__PROBLEM DESCRIPTION__
Would you restate each entry word for word, omitting the pictures?

Data records
Segment Open

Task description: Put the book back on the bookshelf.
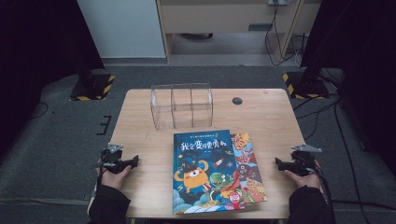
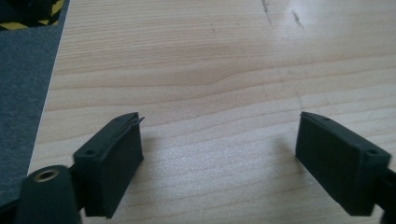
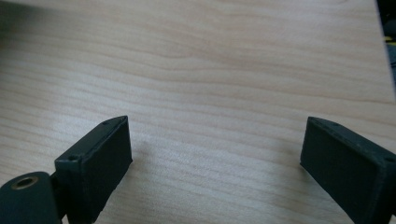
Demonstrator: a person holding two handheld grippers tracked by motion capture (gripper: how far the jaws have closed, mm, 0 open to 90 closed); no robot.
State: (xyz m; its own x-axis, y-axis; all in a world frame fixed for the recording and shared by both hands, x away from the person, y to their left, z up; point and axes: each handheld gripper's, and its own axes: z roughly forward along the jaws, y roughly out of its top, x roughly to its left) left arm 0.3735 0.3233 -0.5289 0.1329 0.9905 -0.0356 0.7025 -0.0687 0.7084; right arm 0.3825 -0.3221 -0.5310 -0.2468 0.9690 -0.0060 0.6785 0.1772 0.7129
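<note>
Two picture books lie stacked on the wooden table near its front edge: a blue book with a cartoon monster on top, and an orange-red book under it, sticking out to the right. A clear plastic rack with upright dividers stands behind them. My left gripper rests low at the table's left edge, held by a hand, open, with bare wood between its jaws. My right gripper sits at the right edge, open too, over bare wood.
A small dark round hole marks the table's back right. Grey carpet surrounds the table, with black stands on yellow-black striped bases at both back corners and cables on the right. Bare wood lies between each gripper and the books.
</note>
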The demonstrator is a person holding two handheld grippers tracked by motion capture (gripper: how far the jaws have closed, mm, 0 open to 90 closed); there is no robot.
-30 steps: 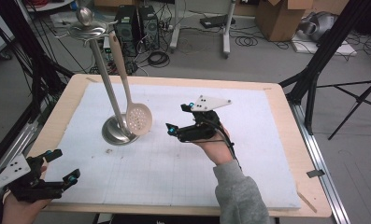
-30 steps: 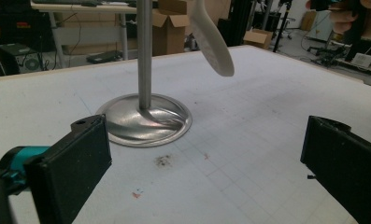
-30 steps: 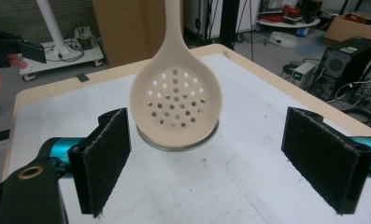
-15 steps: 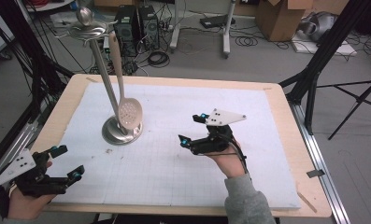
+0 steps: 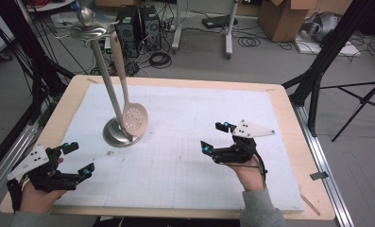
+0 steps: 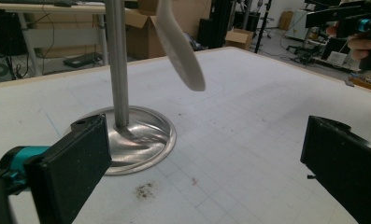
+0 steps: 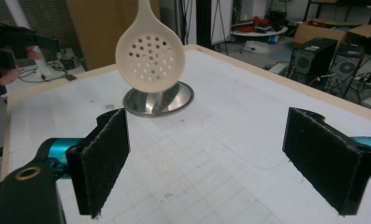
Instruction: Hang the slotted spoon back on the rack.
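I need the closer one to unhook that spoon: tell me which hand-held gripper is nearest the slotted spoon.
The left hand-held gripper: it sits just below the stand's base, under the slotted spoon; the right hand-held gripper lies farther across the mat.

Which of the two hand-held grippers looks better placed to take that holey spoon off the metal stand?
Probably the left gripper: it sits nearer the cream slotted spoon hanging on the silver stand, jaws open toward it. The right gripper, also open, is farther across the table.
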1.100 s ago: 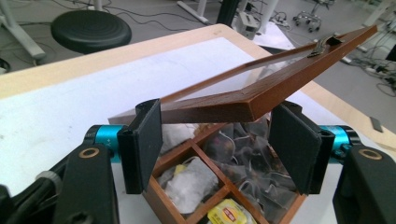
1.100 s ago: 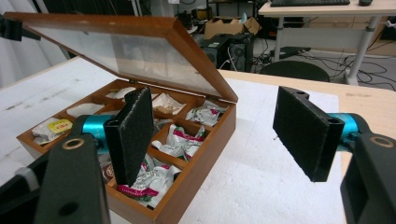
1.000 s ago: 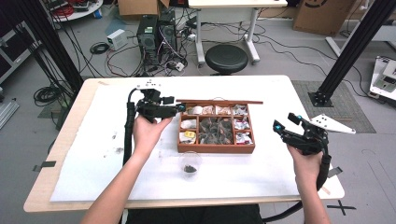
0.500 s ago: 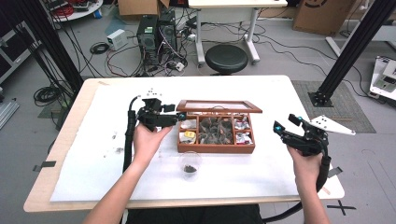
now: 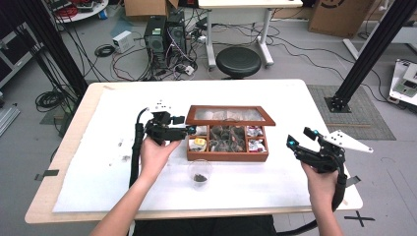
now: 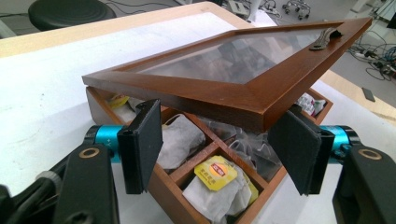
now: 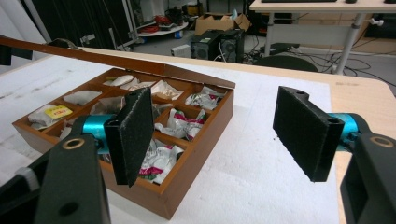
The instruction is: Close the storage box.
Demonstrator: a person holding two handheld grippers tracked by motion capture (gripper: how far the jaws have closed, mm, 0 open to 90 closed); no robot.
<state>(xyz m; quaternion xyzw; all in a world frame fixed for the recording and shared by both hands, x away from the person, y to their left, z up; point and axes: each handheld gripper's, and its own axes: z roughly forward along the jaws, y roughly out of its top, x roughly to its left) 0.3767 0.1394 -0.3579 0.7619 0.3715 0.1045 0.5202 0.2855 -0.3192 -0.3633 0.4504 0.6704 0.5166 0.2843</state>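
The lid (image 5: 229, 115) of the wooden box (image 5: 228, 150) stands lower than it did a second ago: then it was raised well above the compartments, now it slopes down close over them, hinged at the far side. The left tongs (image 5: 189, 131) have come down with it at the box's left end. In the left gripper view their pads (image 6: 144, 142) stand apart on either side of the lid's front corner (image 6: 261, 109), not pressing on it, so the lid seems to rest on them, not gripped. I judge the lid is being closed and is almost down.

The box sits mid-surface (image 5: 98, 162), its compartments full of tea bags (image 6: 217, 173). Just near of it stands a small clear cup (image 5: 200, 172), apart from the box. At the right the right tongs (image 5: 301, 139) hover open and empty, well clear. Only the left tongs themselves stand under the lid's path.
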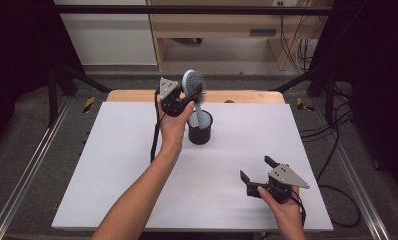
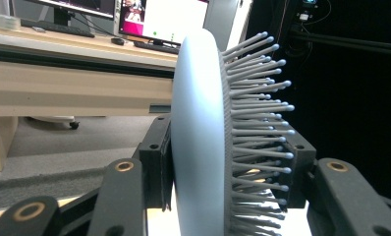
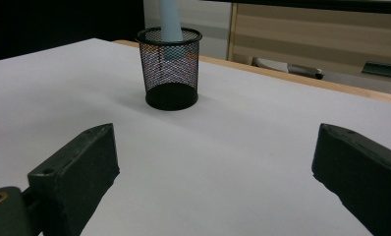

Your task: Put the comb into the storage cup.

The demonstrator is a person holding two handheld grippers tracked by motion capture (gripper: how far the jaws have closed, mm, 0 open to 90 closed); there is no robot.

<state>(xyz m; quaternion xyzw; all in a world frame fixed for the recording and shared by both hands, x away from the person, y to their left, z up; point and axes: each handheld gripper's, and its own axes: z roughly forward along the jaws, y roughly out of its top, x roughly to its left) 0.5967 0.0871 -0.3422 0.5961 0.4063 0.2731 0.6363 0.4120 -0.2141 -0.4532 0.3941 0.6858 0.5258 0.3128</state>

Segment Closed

__ANSWER TO THIS PROBLEM__
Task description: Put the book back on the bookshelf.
Demonstrator: a person holding two handheld grippers tracked by motion capture (gripper: how far the jaws have closed, mm, 0 open to 90 closed); no robot.
State: (xyz m; its own x-axis, y-axis; all in a world frame fixed for the recording and shared by both hands, x away from the person, y to their left, z up; point and axes: each handheld gripper's, and its own axes: z roughly forward along the jaws, y roughly out of its top, x roughly to its left) left arm 0.3735 0.3233 -0.5289 0.1329 0.9905 -0.0356 0.7025 -0.0687 0.7084; right arm 0.3825 -0.3221 -0.5310 -0.2468 0.9690 -0.0060 0.6785 0.1772 0.7129
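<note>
Two picture books lie stacked on the wooden table near its front edge: a blue book with a cartoon monster on top, and an orange-red book under it, sticking out to the right. A clear plastic rack with upright dividers stands behind them. My left gripper rests low at the table's left edge, held by a hand, open, with bare wood between its jaws. My right gripper sits at the right edge, open too, over bare wood.
A small dark round hole marks the table's back right. Grey carpet surrounds the table, with black stands on yellow-black striped bases at both back corners and cables on the right. Bare wood lies between each gripper and the books.
</note>
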The demonstrator is a person holding two handheld grippers tracked by motion capture (gripper: how far the jaws have closed, mm, 0 open to 90 closed); there is no robot.
-30 steps: 
-30 steps: 
-30 steps: 
-15 steps: 
+0 steps: 
+0 steps: 
+0 steps: 
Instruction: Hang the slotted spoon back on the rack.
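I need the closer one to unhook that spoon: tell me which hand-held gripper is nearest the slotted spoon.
The left hand-held gripper: it sits just below the stand's base, under the slotted spoon; the right hand-held gripper lies farther across the mat.

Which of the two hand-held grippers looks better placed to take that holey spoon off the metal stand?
Probably the left gripper: it sits nearer the cream slotted spoon hanging on the silver stand, jaws open toward it. The right gripper, also open, is farther across the table.
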1.100 s ago: 
1.100 s ago: 
1.000 s ago: 
0.500 s ago: 
now: 
now: 
now: 
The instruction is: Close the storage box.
Demonstrator: a person holding two handheld grippers tracked by motion capture (gripper: how far the jaws have closed, mm, 0 open to 90 closed); no robot.
<state>(xyz m; quaternion xyzw; all in a world frame fixed for the recording and shared by both hands, x away from the person, y to their left, z up; point and axes: each handheld gripper's, and its own axes: z roughly forward along the jaws, y roughly out of its top, x roughly to its left) 0.3767 0.1394 -0.3579 0.7619 0.3715 0.1045 0.5202 0.2855 -0.3192 -0.3633 0.4504 0.6704 0.5166 0.2843</state>
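The lid (image 5: 229, 115) of the wooden box (image 5: 228, 150) stands lower than it did a second ago: then it was raised well above the compartments, now it slopes down close over them, hinged at the far side. The left tongs (image 5: 189, 131) have come down with it at the box's left end. In the left gripper view their pads (image 6: 144, 142) stand apart on either side of the lid's front corner (image 6: 261, 109), not pressing on it, so the lid seems to rest on them, not gripped. I judge the lid is being closed and is almost down.

The box sits mid-surface (image 5: 98, 162), its compartments full of tea bags (image 6: 217, 173). Just near of it stands a small clear cup (image 5: 200, 172), apart from the box. At the right the right tongs (image 5: 301, 139) hover open and empty, well clear. Only the left tongs themselves stand under the lid's path.
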
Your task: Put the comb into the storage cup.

The demonstrator is a person holding two handheld grippers tracked by motion capture (gripper: how far the jaws have closed, mm, 0 open to 90 closed); there is no robot.

<state>(xyz m; quaternion xyzw; all in a world frame fixed for the recording and shared by both hands, x away from the person, y to their left, z up; point and axes: each handheld gripper's, and its own axes: z roughly forward along the jaws, y roughly out of its top, x roughly to its left) 0.5967 0.0871 -0.3422 0.5961 0.4063 0.2731 0.6363 0.4120 -0.2141 -0.4532 0.3941 0.6858 0.5258 0.3128</state>

The work on this exercise is finished.